Chris Good - Chris Good is a political reporter for ABC News. He was previously an associate editor at The Atlantic and a reporter for The Hill.

Census Data Show Signs of a Hispanic Boom

By Chris Good
Feb 15 2011, 5:52 PM ET Comment

The U.S. Census Bureau is gradually releasing demographic data from its 2010 survey, and the first batch of state-level specifics show Hispanic populations rising sharply.

Hispanic populations have grown, both by percentage of states' total populations and by raw numbers, in each of the eight states for which Hispanic-origin data have been released. In some cases, Hispanic populations nearly doubled.
  • Arkansas: 6.4 percent (186,050), up from 3.2 percent (2,586,534) in 2000
  • Indiana: 6 percent (389,707), up from 3.5 percent (214,536) in 2000
  • Iowa: 5 percent (151,544), up from 2.8 percent (82,473) in 2000
  • Louisiana: 4.2 percent (192,560), up from 2.4 percent (77,083) in 2000
  • Maryland: 8.2 percent (470,632), up from 4.3 percent (227,916) in 2000
  • Mississippi: 2.7 percent (81,481), up from 1.4 percent (39,569) in 2000
  • New Jersey: 17.7 percent (1,555,144), up from 13.3 percent (1,117,191) in 2000
  • Vermont: 1.5 percent (9,208), up from .9 percent (5,504) in 2000
The Census Bureau will release the rest of its state-level demographic data over the next month and a half, after which it will be used for redistricting as new congressional and state-legislative district lines are drawn. Texas will be included in the next batch.

Based on data from the 2000 Census, the bureau projected in 2004 that the national Hispanic population would grow from 12.6 percent of the total U.S. population in 2000, to 15.5 percent in 2010, to 17.8 percent in 2020, to 20.1 percent in 2030, to 22.3 percent in 2040, to 24.4 percent in 2050. The bureau will release its new long-term projections in 2012.

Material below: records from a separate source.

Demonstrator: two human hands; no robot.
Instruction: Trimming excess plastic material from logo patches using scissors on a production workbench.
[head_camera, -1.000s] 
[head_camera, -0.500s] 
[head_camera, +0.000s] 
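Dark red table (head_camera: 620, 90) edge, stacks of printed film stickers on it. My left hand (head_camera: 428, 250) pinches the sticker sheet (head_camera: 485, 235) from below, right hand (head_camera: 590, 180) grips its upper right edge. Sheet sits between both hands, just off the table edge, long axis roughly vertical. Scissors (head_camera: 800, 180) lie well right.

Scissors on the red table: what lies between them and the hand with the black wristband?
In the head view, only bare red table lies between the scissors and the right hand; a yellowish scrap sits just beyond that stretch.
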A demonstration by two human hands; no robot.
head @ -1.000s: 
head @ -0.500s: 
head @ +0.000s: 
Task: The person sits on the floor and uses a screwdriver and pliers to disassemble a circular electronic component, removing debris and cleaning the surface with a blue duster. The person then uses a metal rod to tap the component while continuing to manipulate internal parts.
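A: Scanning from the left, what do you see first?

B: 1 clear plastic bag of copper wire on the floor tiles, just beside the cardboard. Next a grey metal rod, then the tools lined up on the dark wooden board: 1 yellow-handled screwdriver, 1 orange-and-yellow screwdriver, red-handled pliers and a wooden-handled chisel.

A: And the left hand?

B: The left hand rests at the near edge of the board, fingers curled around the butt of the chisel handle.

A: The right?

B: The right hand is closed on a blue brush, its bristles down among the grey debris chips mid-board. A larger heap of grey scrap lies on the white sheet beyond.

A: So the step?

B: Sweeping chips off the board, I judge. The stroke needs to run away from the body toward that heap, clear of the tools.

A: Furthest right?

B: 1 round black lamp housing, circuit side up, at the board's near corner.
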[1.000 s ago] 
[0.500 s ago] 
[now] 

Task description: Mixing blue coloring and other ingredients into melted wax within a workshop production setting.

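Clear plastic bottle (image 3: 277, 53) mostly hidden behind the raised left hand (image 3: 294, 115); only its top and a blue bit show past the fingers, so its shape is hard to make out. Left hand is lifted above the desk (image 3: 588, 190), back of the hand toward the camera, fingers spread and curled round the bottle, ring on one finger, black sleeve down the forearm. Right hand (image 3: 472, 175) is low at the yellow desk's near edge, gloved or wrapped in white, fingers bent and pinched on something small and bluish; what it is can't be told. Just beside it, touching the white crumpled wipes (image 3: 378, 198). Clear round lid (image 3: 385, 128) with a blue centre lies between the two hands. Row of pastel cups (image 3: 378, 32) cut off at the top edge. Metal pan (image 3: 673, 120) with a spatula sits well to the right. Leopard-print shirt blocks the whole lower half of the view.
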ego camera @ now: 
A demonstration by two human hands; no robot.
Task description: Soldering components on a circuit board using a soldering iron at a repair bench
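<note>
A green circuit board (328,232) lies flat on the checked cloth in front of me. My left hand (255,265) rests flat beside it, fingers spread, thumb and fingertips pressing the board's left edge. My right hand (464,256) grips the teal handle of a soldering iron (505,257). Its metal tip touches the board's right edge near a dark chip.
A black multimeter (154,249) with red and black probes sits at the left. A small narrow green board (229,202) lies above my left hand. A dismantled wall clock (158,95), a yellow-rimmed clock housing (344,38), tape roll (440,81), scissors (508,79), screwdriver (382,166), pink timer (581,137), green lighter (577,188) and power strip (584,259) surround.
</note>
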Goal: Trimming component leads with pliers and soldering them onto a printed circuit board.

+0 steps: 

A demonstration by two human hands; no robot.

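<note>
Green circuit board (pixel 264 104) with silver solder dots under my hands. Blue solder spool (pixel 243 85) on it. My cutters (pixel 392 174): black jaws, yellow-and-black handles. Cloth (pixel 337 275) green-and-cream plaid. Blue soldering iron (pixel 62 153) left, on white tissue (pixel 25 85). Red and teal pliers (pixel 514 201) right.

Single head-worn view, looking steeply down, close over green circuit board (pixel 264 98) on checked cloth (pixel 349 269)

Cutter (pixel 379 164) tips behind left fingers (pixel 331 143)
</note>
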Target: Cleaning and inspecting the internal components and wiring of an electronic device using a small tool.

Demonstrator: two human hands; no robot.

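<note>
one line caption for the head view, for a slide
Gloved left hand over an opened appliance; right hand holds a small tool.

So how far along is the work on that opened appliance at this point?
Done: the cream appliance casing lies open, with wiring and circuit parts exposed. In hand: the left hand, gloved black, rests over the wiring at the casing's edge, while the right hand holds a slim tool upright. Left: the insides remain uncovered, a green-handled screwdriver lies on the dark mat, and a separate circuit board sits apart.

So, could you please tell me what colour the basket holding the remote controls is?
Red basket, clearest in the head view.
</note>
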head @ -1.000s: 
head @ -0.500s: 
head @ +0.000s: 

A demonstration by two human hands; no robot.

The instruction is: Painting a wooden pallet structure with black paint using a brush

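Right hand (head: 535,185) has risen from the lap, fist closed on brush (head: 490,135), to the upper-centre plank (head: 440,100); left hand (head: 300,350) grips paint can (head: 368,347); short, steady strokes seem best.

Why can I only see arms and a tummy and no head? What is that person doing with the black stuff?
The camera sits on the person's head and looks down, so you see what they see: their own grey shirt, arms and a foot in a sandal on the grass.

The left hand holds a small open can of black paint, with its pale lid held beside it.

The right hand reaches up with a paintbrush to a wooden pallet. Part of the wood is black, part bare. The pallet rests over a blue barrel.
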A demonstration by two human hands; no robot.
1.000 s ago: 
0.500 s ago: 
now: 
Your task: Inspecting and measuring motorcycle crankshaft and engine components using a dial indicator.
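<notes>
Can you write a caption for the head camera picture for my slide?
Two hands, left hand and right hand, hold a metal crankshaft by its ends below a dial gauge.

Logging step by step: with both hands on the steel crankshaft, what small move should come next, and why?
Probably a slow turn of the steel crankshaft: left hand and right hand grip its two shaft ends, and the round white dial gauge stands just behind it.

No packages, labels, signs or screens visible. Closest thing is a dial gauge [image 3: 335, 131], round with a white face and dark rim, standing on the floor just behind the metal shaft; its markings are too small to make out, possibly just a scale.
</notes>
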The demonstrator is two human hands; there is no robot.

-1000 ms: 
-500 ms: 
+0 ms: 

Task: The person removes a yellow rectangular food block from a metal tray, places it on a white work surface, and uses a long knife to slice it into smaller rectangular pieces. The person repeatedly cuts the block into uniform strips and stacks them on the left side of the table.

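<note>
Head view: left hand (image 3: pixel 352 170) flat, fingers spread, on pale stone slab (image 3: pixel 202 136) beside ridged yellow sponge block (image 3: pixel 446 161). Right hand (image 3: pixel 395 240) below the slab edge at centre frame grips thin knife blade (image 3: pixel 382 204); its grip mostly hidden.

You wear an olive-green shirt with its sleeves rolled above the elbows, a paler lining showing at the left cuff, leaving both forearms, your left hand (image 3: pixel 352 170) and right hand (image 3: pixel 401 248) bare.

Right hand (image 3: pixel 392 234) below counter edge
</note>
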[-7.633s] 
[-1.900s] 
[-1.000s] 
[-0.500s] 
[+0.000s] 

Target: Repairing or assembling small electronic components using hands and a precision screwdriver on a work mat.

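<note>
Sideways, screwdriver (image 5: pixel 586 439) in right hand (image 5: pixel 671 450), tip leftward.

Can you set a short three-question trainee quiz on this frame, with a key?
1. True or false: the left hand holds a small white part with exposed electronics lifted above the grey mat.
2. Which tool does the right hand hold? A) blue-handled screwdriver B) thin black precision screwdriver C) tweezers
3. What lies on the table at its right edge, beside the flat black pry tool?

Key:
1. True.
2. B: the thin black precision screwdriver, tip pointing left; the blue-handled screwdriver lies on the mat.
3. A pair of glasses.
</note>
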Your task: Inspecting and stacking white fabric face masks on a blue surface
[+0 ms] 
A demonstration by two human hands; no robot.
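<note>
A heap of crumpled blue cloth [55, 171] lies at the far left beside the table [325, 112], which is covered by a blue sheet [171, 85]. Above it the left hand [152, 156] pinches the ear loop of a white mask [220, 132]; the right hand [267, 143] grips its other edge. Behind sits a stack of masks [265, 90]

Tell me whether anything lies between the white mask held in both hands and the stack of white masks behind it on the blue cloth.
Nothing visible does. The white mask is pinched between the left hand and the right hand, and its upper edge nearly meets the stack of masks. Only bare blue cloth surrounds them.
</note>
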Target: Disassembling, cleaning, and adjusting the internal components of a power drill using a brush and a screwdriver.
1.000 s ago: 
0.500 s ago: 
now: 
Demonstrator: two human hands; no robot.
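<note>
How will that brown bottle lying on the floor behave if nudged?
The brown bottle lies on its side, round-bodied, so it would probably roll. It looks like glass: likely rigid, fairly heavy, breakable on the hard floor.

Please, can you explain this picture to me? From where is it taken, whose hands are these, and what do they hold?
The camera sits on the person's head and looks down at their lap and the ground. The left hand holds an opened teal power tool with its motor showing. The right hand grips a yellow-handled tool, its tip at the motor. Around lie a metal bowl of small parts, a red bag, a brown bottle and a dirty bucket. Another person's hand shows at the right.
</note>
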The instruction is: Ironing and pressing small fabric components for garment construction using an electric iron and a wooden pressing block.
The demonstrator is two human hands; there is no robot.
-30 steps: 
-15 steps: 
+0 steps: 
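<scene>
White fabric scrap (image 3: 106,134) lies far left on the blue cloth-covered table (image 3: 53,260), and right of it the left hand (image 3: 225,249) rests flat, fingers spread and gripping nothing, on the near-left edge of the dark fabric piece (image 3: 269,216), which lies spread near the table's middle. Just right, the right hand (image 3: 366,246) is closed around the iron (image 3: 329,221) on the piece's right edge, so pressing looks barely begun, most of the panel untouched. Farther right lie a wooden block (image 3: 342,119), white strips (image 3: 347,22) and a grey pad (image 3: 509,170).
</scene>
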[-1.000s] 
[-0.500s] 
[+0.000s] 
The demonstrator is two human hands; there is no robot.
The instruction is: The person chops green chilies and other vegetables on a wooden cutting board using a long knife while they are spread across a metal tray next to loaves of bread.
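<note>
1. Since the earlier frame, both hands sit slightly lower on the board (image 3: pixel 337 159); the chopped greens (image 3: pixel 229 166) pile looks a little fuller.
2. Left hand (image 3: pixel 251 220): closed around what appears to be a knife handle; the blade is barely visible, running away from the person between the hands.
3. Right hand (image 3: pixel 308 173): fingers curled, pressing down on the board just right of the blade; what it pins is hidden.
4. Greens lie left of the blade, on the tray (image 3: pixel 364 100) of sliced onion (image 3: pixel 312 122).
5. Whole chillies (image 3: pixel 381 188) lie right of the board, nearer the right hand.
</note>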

Why is this significant, politically?

The growing Hispanic population, in some ways could be the political story of the next fifty years. Hispanics have voted overwhelmingly Democratic in recent elections, siding 67 percent with President Obama in 2008 according to CNN exit polls. When the Hispanic population of a state doubles, Democrats can expect an advantage there--unless politics change and allegiances shift.

All data taken from the latest Census updates indexed here.